Created 02-15-2017 11:50 AM
Hi,
We just started using Cloudera Manager Express 5.9 (the same version for Namenodes and Datanodes) for our HDFS cluster. When our internal client is posting logs to HDFS , we see the usage of file descriptors in Datanodes continually climbing until it reaches to Warning level of 50% and ultimately cross the Critical threshold of 70% (default limits configured in the health tests) .. The only way to bring the usage down is to restart Data Nodes service on each of the Data Nodes. This is really disruptive to our usage of HDFS.
In the past we were using Cloudera Standard 4.6.2 , and with the same setup , we never saw the file descriptors usage so high.
I chcked the number of configured file descriptors in both 5.9 and 4.6.2 and it's the same 32k value.
Investigation report -:
I used ps -ef --cols 9999|grep hdfs to find hdfs pid. Then use /usr/sbin/lsof -p [pid]|wc –l to find how many files open.

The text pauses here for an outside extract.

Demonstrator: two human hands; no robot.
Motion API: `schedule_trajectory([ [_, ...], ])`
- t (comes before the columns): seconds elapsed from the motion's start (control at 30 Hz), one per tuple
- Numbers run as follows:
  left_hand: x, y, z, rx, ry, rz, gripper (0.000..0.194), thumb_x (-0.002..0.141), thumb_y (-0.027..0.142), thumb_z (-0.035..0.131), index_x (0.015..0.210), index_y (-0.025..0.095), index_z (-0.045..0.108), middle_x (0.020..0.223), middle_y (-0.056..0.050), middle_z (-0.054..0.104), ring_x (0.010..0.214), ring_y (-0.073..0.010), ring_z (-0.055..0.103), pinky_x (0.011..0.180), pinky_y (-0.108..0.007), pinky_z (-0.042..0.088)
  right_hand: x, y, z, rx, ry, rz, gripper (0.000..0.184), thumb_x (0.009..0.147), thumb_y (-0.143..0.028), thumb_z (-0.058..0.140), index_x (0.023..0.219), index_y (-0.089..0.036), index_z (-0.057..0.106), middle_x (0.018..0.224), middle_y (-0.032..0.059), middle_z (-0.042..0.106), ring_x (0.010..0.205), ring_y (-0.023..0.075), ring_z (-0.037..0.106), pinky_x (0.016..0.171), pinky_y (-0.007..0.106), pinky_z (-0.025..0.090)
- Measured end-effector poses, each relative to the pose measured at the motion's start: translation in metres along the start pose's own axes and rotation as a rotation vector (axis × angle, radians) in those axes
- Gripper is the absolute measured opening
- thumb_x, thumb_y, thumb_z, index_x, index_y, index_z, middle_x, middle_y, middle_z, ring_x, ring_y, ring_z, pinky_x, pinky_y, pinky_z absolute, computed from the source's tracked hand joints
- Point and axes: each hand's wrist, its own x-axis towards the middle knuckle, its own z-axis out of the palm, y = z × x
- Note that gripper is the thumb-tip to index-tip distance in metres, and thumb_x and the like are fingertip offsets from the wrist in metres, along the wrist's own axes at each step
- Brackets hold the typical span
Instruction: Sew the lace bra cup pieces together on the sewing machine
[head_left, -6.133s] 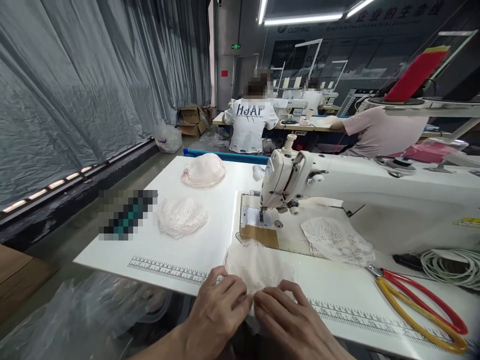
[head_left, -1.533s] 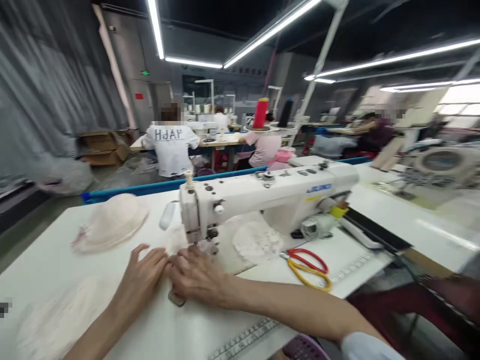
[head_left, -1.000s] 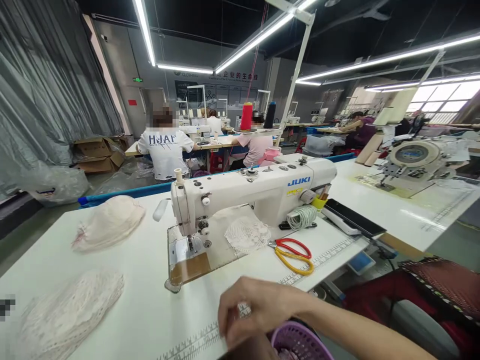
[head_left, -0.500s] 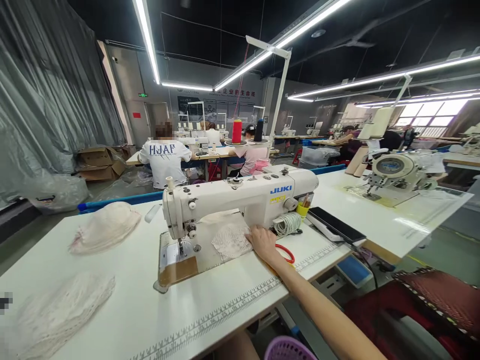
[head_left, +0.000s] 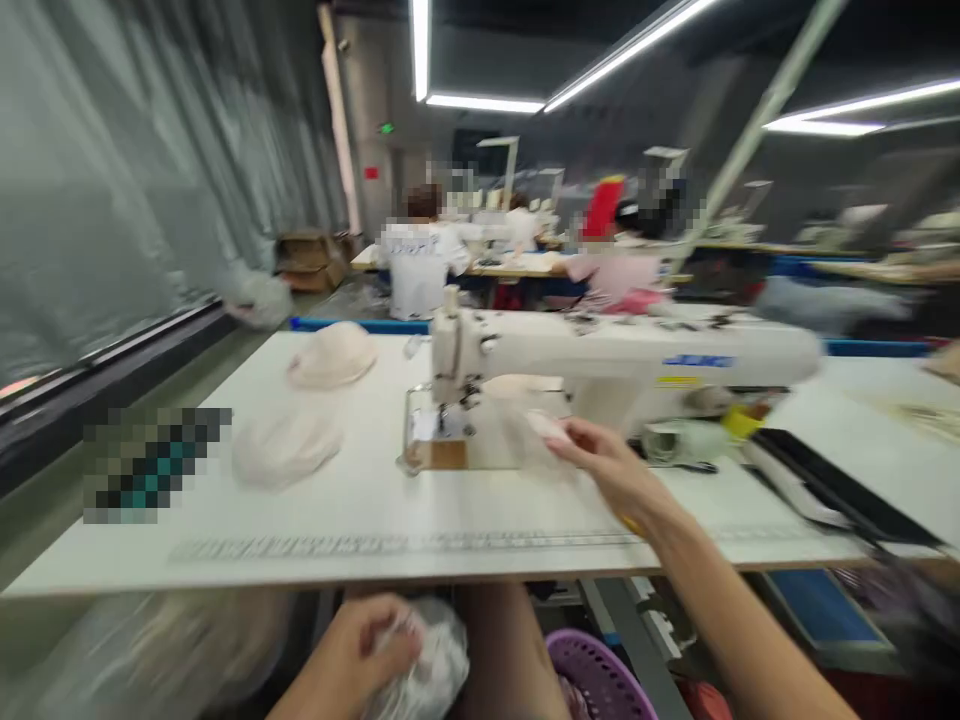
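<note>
The right hand [head_left: 604, 460]'s grip was pinched on thin white cloth [head_left: 546, 428] above the worktop [head_left: 375, 510], before the sewing machine [head_left: 540, 345], and partly blocked a yellow handle [head_left: 631, 523]. Pale pieces [head_left: 334, 355] lay towards the left edge. Below the front edge, the left hand [head_left: 375, 640] curled beside a plastic bag [head_left: 442, 655]; its grip was unclear.

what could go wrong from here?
The right hand holds thin white fabric by what looks like one edge; it might slip or crease.
The yellow handle beside the right wrist could get knocked.
The left hand, close to the plastic bag, may snag it.
</note>
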Motion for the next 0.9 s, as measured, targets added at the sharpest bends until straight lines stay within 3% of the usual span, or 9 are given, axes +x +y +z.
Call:
schedule_trajectory([
  [0.07,0.003,-0.004,-0.001,-0.113,0.051,0.016,0.043,0.067,0.052,0.07,0.078,0.011,0.064,0.071,-0.005,0.066,0.068,-0.0166,0.058,0.064,-0.026,0.042,-0.014,-0.017,0.008,0.06,-0.133,-0.115,0.029,0.082,-0.048,0.058,0.074,-0.02,0.056,0.076,0.0023,0.057,0.072,0.017,0.054,0.06,0.026,0.043],
  [0.17,0.004,-0.007,-0.003,-0.206,0.059,0.035,0.045,0.068,0.052,0.067,0.079,0.009,0.064,0.069,-0.005,0.064,0.06,-0.0117,0.053,0.058,-0.022,0.037,-0.035,-0.04,0.022,0.123,-0.435,-0.265,0.03,0.086,-0.046,0.055,0.067,-0.023,0.058,0.082,0.0049,0.059,0.065,0.0155,0.053,0.054,0.027,0.043],
  [0.3,0.002,-0.009,-0.004,-0.228,0.085,-0.018,0.044,0.068,0.054,0.066,0.077,0.01,0.064,0.052,0.003,0.051,0.046,-0.0064,0.038,0.049,-0.02,0.029,-0.066,-0.068,0.048,0.124,-0.959,-0.366,0.018,0.093,-0.031,0.05,0.082,-0.026,0.063,0.075,0.0021,0.064,0.071,0.0137,0.059,0.066,0.023,0.046],
  [0.4,0.0,-0.013,-0.003,-0.233,0.071,-0.022,0.043,0.067,0.052,0.068,0.077,0.01,0.065,0.053,0.002,0.052,0.048,-0.0073,0.04,0.051,-0.02,0.03,-0.076,-0.08,0.075,0.197,-1.133,-0.452,0.02,0.095,-0.026,0.046,0.086,-0.024,0.064,0.075,0.0006,0.066,0.071,0.0117,0.061,0.067,0.021,0.044],
  [0.47,-0.001,-0.015,-0.002,-0.258,0.037,-0.011,0.041,0.068,0.048,0.068,0.079,0.009,0.066,0.06,-0.001,0.057,0.055,-0.0092,0.045,0.055,-0.021,0.033,-0.074,-0.078,0.095,0.19,-1.06,-0.426,0.026,0.096,-0.029,0.044,0.081,-0.021,0.064,0.074,0.0014,0.065,0.07,0.0122,0.059,0.066,0.021,0.044],
  [0.6,-0.007,-0.015,0.001,-0.395,-0.088,-0.023,0.026,0.072,0.035,0.063,0.076,0.01,0.066,0.069,-0.002,0.057,0.063,-0.0103,0.046,0.062,-0.022,0.033,-0.068,-0.053,0.129,0.025,-0.761,-0.283,0.023,0.094,-0.032,0.046,0.082,-0.018,0.06,0.07,0.0002,0.059,0.061,0.0118,0.051,0.054,0.021,0.037],
  [0.7,-0.011,-0.012,-0.002,-0.478,-0.163,-0.066,0.017,0.071,0.024,0.056,0.073,0.01,0.066,0.065,0.0,0.052,0.061,-0.0092,0.042,0.061,-0.022,0.032,-0.068,-0.036,0.14,-0.029,-0.716,-0.248,0.021,0.093,-0.032,0.047,0.082,-0.018,0.057,0.067,-0.0018,0.054,0.057,0.0101,0.045,0.051,0.02,0.032],
  [0.9,-0.012,-0.014,-0.009,-0.475,-0.175,-0.059,0.018,0.071,0.018,0.051,0.075,0.009,0.067,0.065,-0.001,0.05,0.062,-0.0097,0.041,0.062,-0.022,0.032,-0.069,-0.029,0.143,-0.043,-0.722,-0.224,0.019,0.093,-0.032,0.044,0.082,-0.018,0.05,0.063,-0.004,0.045,0.055,0.0092,0.038,0.049,0.02,0.027],
])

Here are changes:
Datanode1 Datanode2 Datanode3 numbers -:
Before send 16490 16490 16486
After send 16580 16580 16576
java 23757 hdfs 593r REG 202,81 59 29658600 /opt/dfs/dn/current/BP-832824084-10.189.101.91-1484719231606/current/finalized/subdir0/subdir148/blk_1073779777_70965.metaIn all three data nodes, there are many open files like this:
java 23757 hdfs 594r REG 202,81 519 29658617 /opt/dfs/dn/current/BP-832824084-10.189.101.91-1484719231606/current/finalized/subdir0/subdir148/blk_1073779790_71007.meta
java 23757 hdfs 595w REG 202,81 119 29658629 /opt/dfs/dn/current/BP-832824084-10.189.101.91-1484719231606/current/finalized/subdir0/subdir148/blk_1073779801_71047.meta
We had the same situation even couple of hours later, and the open file descriptors did not decrease.
Has someone else seen the same problem and has a solution to this ? We will be really grateful for your support.
Please let me know if you have any questions.
Thanks,
Raj
Created 02-17-2017 12:27 AM
Created 02-17-2017 12:27 AM
Created 02-25-2017 06:12 PM
Hi,
I havent seen the file descriptors rising ever since i opened this ticket .. Feel free to close this ticket ..
Thanks for the suggestions though 🙂
Thanks, Raj
Created 03-18-2017 07:41 AM
This is happening again ..
We have now 4 large machines handling 1/6th of the load similarly 4 data nodes of 4.6.2 version and we did not see file descriptors climbing there , so it has something to do with 5.9 version itself ..
Can someone please confirm next course of action in this case ?
Looking forward to your response.
Thanks,
Raj
Created 03-20-2017 03:20 PM
We have the same issue.
We upgraded from 2.6.0 CDH 5.7.6 to 2.6.0 CDH 5.9.1.
Since then, our data nodes have been leaking open file descriptors to block .meta files.
We didn't have any issues before the upgrade.
The screen shot attached shows the change in behavior after the upgrade for one of our data nodes.
The drop downs occur when we restart the HDFS service.
Created 03-21-2017 05:53 AM
Downgrading from 2.6.0-cdh5.9.1 back to 2.6.0-cdh5.8.4 looks to have fixed the problem.
Our HDFS is back to being usable and stable.
Created 03-21-2017 11:31 AM
Hi nmous,
How did you downgrade from 5.9 to 5.8.4 ? Can you please tell me is there's a link for the documentation ?
Looking forward to your response.
Thanks, Raj
Created 03-22-2017 07:57 AM
We are only runnng hdfs, so we only need to upgrade that.
Since it was a dev environment, we shut all of hdfs down, download
hadoop-2.6.0-cdh5.8.4.tar.gz from http://archive.cloudera.com/cdh5/cdh/5/
and run with that.
(We are actually running with hdfs on mesos, so the artifacts get packaged up into an uberjar with the mesos executor, but there's no real magic there. I think it just uses the stuff in hadoop/common and hadoop/hdfs and some of the run scripts.)